Problem to solve:
Take the entries below and retype them word for word, excluding the images.
[Dataset content — start]
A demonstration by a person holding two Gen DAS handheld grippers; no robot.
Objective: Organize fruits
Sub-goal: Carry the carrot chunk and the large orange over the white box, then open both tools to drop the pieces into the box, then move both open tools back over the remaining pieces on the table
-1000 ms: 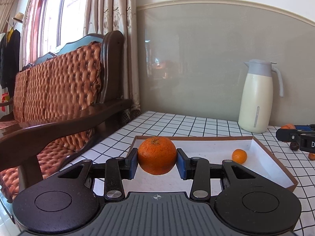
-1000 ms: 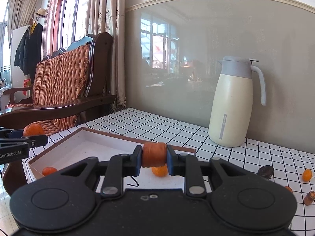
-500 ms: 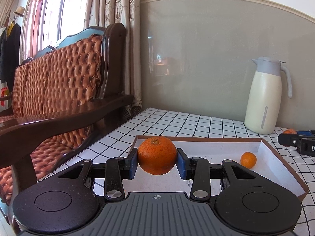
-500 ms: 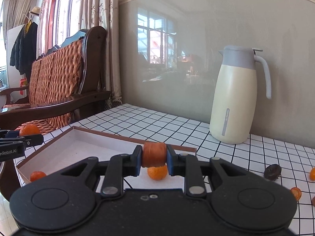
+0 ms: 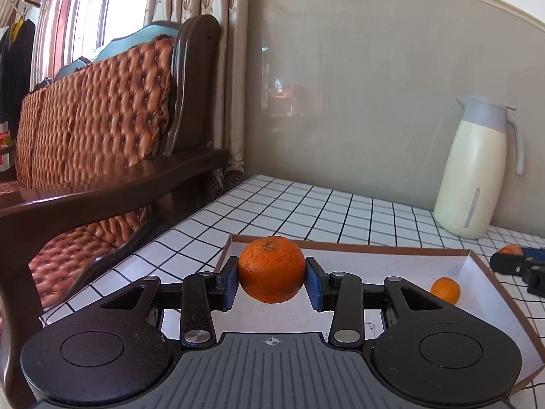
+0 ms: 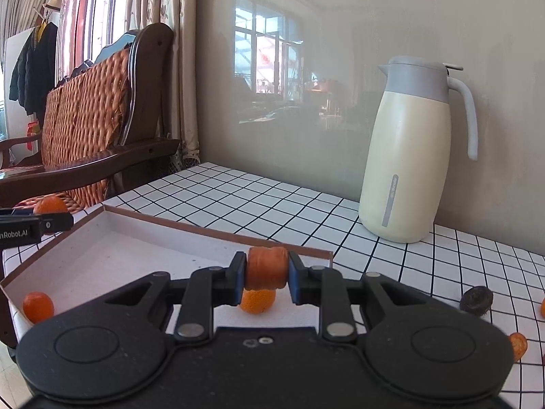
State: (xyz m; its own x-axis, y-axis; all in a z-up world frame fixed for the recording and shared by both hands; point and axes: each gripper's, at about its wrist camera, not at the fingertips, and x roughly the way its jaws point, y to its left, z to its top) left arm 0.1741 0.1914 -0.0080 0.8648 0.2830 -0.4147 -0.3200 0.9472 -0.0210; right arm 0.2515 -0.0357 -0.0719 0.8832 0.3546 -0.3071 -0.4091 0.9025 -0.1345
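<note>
My left gripper point(image 5: 271, 281) is shut on a large orange point(image 5: 271, 268) and holds it above the near left end of the shallow white box point(image 5: 391, 259). A small orange fruit point(image 5: 445, 289) lies inside the box at the right. My right gripper point(image 6: 266, 277) is shut on a small orange-brown cylindrical fruit piece point(image 6: 266, 267), above the box's right part point(image 6: 136, 238). Two small orange fruits point(image 6: 257, 301) point(image 6: 38, 306) lie in the box below. The left gripper with its orange point(image 6: 50, 204) shows at the far left of the right wrist view.
A cream thermos jug point(image 6: 408, 156) stands at the back of the checked table point(image 6: 272, 204). A dark round fruit point(image 6: 476, 300) and orange pieces point(image 6: 517, 346) lie on the table at right. A wooden sofa point(image 5: 102, 119) stands beside the table's left edge.
Both grippers moved forward and a little left over the box, each still holding its fruit. The jug looms larger in the right wrist view.
</note>
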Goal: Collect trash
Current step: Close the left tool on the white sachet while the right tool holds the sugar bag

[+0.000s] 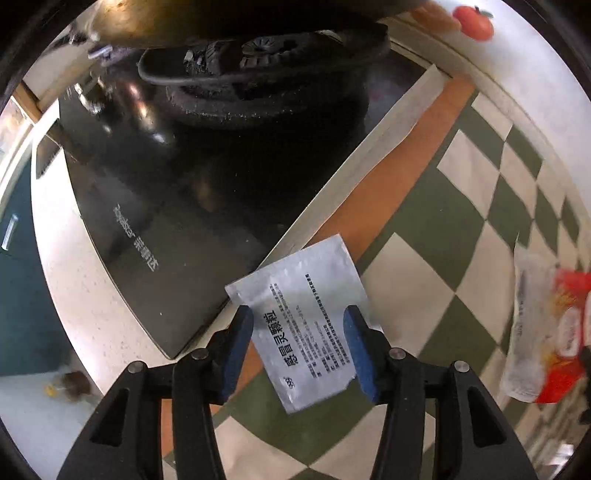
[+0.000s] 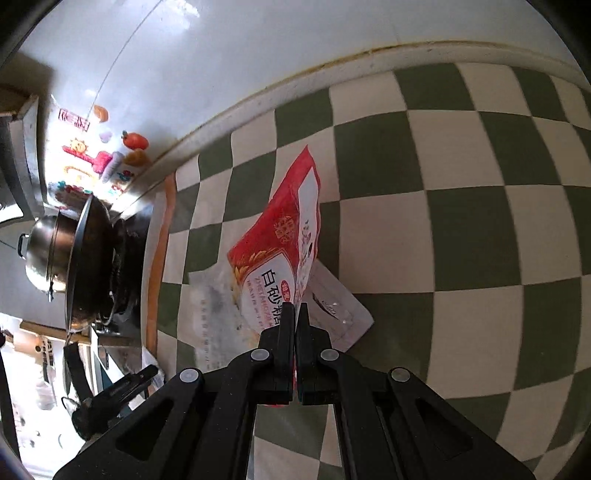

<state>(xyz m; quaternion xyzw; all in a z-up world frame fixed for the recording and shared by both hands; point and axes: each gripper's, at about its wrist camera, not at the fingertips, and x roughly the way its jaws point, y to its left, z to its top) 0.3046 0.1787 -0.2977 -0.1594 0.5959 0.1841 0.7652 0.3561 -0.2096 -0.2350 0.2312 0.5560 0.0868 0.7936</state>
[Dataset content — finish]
Exercise result:
A demonstration by a person holding two Gen DAS handheld grippers; no robot.
Objective: Organize fruits
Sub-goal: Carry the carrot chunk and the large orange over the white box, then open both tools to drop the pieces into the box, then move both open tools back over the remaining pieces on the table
-1000 ms: 
-1000 ms: 
-500 ms: 
-500 ms: 
+0 ms: 
+0 ms: 
State: (xyz m; its own x-axis, y-axis; all in a z-up world frame fixed for the recording and shared by both hands; point and axes: each gripper's, at about its wrist camera, not at the fingertips, and x roughly the way its jaws point, y to its left, z to its top) left arm 0.1741 0.1914 -0.0080 0.8648 0.2830 -0.4147 -0.3200 0.9472 -0.0210; right arm 0.2515 -0.0357 -0.0719 0.8832 0.3546 -0.3071 -0.4091 0.9025 -0.1345
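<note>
My left gripper point(image 5: 271, 281) is shut on a large orange point(image 5: 271, 268) and holds it above the near left end of the shallow white box point(image 5: 391, 259). A small orange fruit point(image 5: 445, 289) lies inside the box at the right. My right gripper point(image 6: 266, 277) is shut on a small orange-brown cylindrical fruit piece point(image 6: 266, 267), above the box's right part point(image 6: 136, 238). Two small orange fruits point(image 6: 257, 301) point(image 6: 38, 306) lie in the box below. The left gripper with its orange point(image 6: 50, 204) shows at the far left of the right wrist view.
A cream thermos jug point(image 6: 408, 156) stands at the back of the checked table point(image 6: 272, 204). A dark round fruit point(image 6: 476, 300) and orange pieces point(image 6: 517, 346) lie on the table at right. A wooden sofa point(image 5: 102, 119) stands beside the table's left edge.
Both grippers moved forward and a little left over the box, each still holding its fruit. The jug looms larger in the right wrist view.
</note>
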Goal: Collect trash
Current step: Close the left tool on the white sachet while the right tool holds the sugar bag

[+0.000s] 
[+0.000s] 

<state>(xyz m; quaternion xyzw; all in a z-up world frame fixed for the recording and shared by both hands; point and axes: each gripper's, at about its wrist camera, not at the fingertips, and x roughly the way its jaws point, y to its left, z to its top) 0.3046 0.1787 -0.2977 -0.1594 0.5959 0.1841 0.7652 0.3561 -0.2096 -0.2350 0.2312 0.5560 0.0868 0.7936</state>

The requested output has now been given in full.